Pagination Into Database Publishing

As Phoenix Newspapers installed its new pagination system from its European vendor, CCI, I became increasingly interested in the human factors of installing new technology.  And while I didn’t get it all right, even at our company, we did see some of the changes that would be facing the production of newspapers in an ever-increasing digital world.

Pagination is an ‘old” technology. More importantly, pagination will not heip a newspaper in the “new media’ landscape of today. What’s really important are the opportunities of a publication database system.

We can develop all the online, fax, and other new media products in the world, but unless we are lucky enough to be hiring dozens of new employees over the next ten years, we need to figure out better ways of using our existing resources of staff and equipment.

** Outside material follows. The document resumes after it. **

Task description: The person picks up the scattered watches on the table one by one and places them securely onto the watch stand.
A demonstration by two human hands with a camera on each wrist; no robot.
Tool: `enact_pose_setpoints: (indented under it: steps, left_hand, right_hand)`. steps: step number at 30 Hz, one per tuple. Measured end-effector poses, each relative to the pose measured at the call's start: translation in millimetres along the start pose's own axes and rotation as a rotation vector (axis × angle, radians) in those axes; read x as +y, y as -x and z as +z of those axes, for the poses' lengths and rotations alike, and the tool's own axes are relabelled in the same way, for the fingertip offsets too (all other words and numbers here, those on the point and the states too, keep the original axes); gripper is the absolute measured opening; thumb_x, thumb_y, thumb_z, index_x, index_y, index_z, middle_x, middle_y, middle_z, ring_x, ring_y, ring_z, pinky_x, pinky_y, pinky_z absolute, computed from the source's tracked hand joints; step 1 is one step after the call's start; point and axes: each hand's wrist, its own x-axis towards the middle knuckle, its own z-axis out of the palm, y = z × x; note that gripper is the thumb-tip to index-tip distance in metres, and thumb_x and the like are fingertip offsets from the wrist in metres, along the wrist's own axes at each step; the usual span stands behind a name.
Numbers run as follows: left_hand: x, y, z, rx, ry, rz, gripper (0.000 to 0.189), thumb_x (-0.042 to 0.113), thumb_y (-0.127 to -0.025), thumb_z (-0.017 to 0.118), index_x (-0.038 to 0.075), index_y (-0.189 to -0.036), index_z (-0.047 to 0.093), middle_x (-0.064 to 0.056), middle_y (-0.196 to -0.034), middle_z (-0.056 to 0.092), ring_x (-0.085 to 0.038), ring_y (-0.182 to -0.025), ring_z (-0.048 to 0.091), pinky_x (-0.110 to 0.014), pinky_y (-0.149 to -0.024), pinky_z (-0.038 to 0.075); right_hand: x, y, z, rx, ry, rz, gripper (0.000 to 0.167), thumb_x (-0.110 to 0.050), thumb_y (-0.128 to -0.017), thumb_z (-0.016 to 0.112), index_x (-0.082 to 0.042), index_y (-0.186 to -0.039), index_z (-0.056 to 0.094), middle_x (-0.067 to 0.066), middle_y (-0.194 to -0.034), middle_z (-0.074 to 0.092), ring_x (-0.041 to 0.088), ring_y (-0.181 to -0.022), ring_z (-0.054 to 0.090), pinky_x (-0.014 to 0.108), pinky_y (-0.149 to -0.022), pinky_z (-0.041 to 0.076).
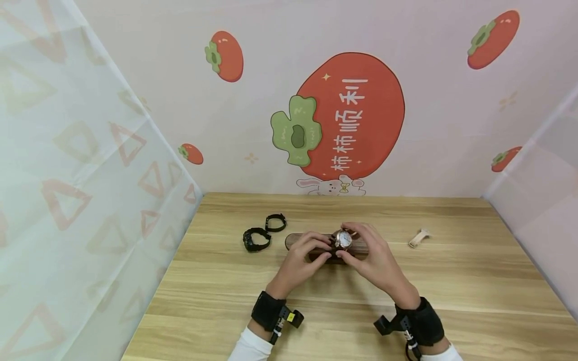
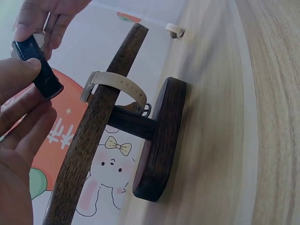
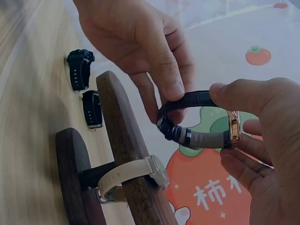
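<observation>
White sleeves (image 1: 253, 346) come nearest, cut off by the lower frame edge, which leaves the near edge of the surface (image 1: 203, 311) out of sight. Past the black wrist straps (image 1: 268, 311), the left hand (image 1: 300, 260) pinches the dark strap of a rose-gold watch (image 1: 343, 239); the right hand (image 1: 377, 255) holds it at the case, thumb on the strap, so each grip is closed to that thickness. The dial is too small to read. The watch is held above the bar of a dark wooden stand (image 1: 293, 242), midway between the surface's side edges; the hands cover much of it, and a cream-banded watch (image 3: 129, 174) on its bar shows clearly only from the wrists. Towards the far left corner lie a chunky black watch (image 3: 80, 70) and a slimmer black watch (image 3: 92, 110), their contact unclear. Towards the far right corner is a beige-strapped piece (image 1: 419, 237), its dial hard to make out. A persimmon-printed backdrop (image 1: 442, 125) stands behind the far edge.
</observation>
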Motion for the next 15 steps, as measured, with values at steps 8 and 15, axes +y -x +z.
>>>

I gave a speech about the topic at the 1996 Seybold Conference.  From that speech I wrote an article for The American Editor, the publication of the American Society of Newspaper Editors, which was published in October, 1996

The New Newsroom

One of the challenges for newsrooms in the 1990s was the introduction of pagination technology.  While it was clear that pagination equipment would change how the newspaper would be produced, many managers failed to recognized that installing the new software (and the computers to run it) was an opportunity to rethink the workflow of how a newspaper is produced.

At 1993 Seybold* conference in San Francisco, I gave a talk titled “The New Newsroom.” The subtitles on the PowerPoint reflected my focus:

  1. How technologies are changing organizations.
  2. How organizations are changing technologies.

I argued there was a need for a new type of worker and that managers should worry more than print — audio, fax and video.  Remember, online services were just starting.

My last slide called for “techno-evangelism” and finding the leadership within the newsroom to make the changes needed.  And is a foreshadowing of my future, the slide had these bullet points:

  • Teaching yourself.
  • Teaching your staff.
  • Teaching your boss.
*Seybold Seminars was a leading seminar and “the premier trade show for the desktop publishing and pre-press industry.